Summary: High-fat diets promote early inflammatory responses in the brain via an immune pathway associated with diabetes and neurodegenerative diseases. The findings suggest a link between metabolic dysfunction and cognitive impairment.
Source: University of Michigan
Researchers at Michigan Medicine have discovered that a high-fat diet promotes an early inflammatory response in the brains of mice through an immune pathway linked to diabetes and neurologic diseases, suggesting a possible bridge between metabolic dysfunction and cognitive impairment.
For the study, published in Frontiers in Immunology, investigators analyzed activation of the cGAS/STING immune pathway in a high-fat diet mouse model of prediabetes and cognitive impairment or dementia.
Though early changes in cognition were not detected, results reveal insulin resistance, as well as inflammatory activation of cGAS/STING and the microglia, the brain’s immune cells, within three days of feeding.
“While there is evidence suggesting a role for cGAS/STING in obesity and diabetes, both of which make patients more vulnerable to cognitive impairment or dementia, its role in the brain has not been previously studied,” said Sarah Elzinga, Ph.D., first author and a postdoctoral fellow at the NeuroNetwork for Emerging Therapies at Michigan Medicine.
“We now see that this pathway is involved in an early burst of immune response in the microglia, which plays a critical role in Alzheimer’s disease and related dementias.
Obesity and diabetes are significantly associated with the development of dementia and other neurologic diseases. Image is in the public domain
“If microglia are activated in the hippocampus under high-fat diet conditions, that may contribute to inflammation and degeneration in the nervous system and eventual cognitive impairment or dementia.”
Obesity and diabetes are significantly associated with the development of dementia and other neurologic diseases.
Elzinga and the research team say further research is needed to examine if inhibiting the cGAS/STING pathway is a possible treatment target for reversing or preventing harmful changes in the brains of people who develop cognitive impairment or dementias.
“Innovative ideas that can lead to novel treatment paradigms are critical in our battle against Alzheimer’s disease,” said senior author Eva Feldman, M.D., Ph.D., James W. Albers Distinguished Professor at U-M, the Russell N. DeJong Professor of Neurology and director of the NeuroNetwork for Emerging Therapies at Michigan Medicine.
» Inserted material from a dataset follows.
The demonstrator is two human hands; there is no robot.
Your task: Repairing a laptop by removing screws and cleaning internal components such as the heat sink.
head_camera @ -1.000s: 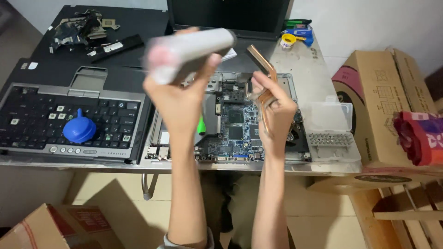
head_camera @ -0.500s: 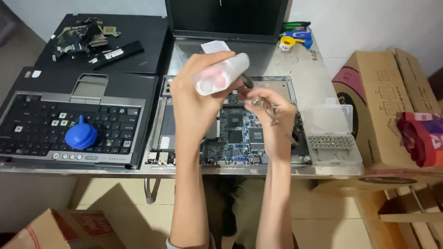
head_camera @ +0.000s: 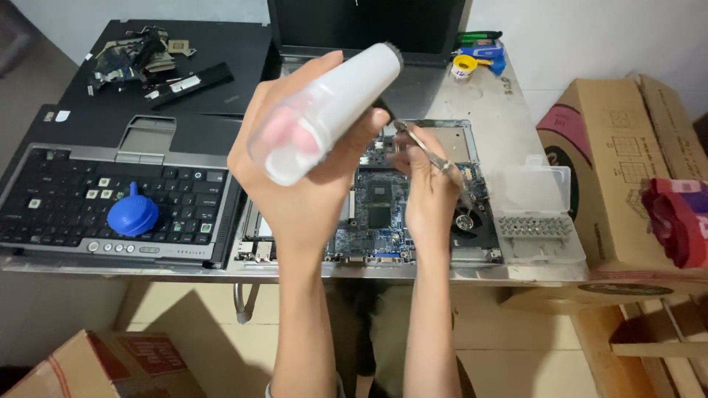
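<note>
Above the opened laptop's circuit board (head_camera: 380,214) near the desk's front edge, the left hand (head_camera: 310,169), fingers wrapped round a white squeeze bottle (head_camera: 324,110), has tipped it toward the right hand (head_camera: 428,191), whose fingers pinch tweezers (head_camera: 424,151), now lowered closer to the board.

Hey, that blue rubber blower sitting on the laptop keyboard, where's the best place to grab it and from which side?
Probably from above: pinch the blue blower around its round bulb. It stands apart on the keyboard, bulb down, its narrow nozzle pointing up and away. The bulb looks the widest part, and nothing crowds it.
</note>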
“This research with cGAS/STING is one such innovation and opens doors to exciting new therapeutic possibilities.”
About this diet and neurodegeneration research news
Author: Press Office
Source: University of Michigan
Contact: Press Office – University of Michigan
Image: The image is in the public domain
Original Research: Open access.
“cGAS/STING and innate brain inflammation following acute high-fat feeding” by Sarah E. Elzinga et al. Frontiers in Immunology
cGAS/STING and innate brain inflammation following acute high-fat feeding
Obesity, prediabetes, and diabetes are growing in prevalence worldwide. These metabolic disorders are associated with neurodegenerative diseases, particularly Alzheimer’s disease and Alzheimer’s disease related dementias.
Innate inflammatory signaling plays a critical role in this association, potentially via the early activation of the cGAS/STING pathway.
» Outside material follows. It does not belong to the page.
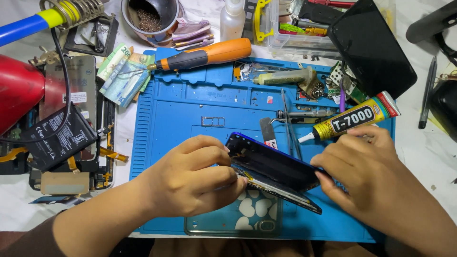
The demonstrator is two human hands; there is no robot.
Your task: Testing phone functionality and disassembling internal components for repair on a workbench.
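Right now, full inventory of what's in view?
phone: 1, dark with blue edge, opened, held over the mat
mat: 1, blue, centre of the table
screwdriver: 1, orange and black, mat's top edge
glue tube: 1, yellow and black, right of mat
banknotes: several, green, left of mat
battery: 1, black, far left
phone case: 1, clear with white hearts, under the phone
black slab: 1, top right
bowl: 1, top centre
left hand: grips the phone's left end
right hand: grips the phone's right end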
To determine acute systemic metabolic and inflammatory responses and corresponding changes in the brain, we used a high fat diet fed obese mouse model of prediabetes and cognitive impairment.
We observed acute systemic changes in metabolic and inflammatory responses, with impaired glucose tolerance, insulin resistance, and alterations in peripheral immune cell populations.
Central inflammatory changes included microglial activation in a pro-inflammatory environment with cGAS/STING activation. Blocking gap junctions in neuron-microglial co-cultures significantly decreased cGAS/STING activation.
Collectively these studies suggest a role for early activation of the innate immune system both peripherally and centrally with potential inflammatory crosstalk between neurons and glia.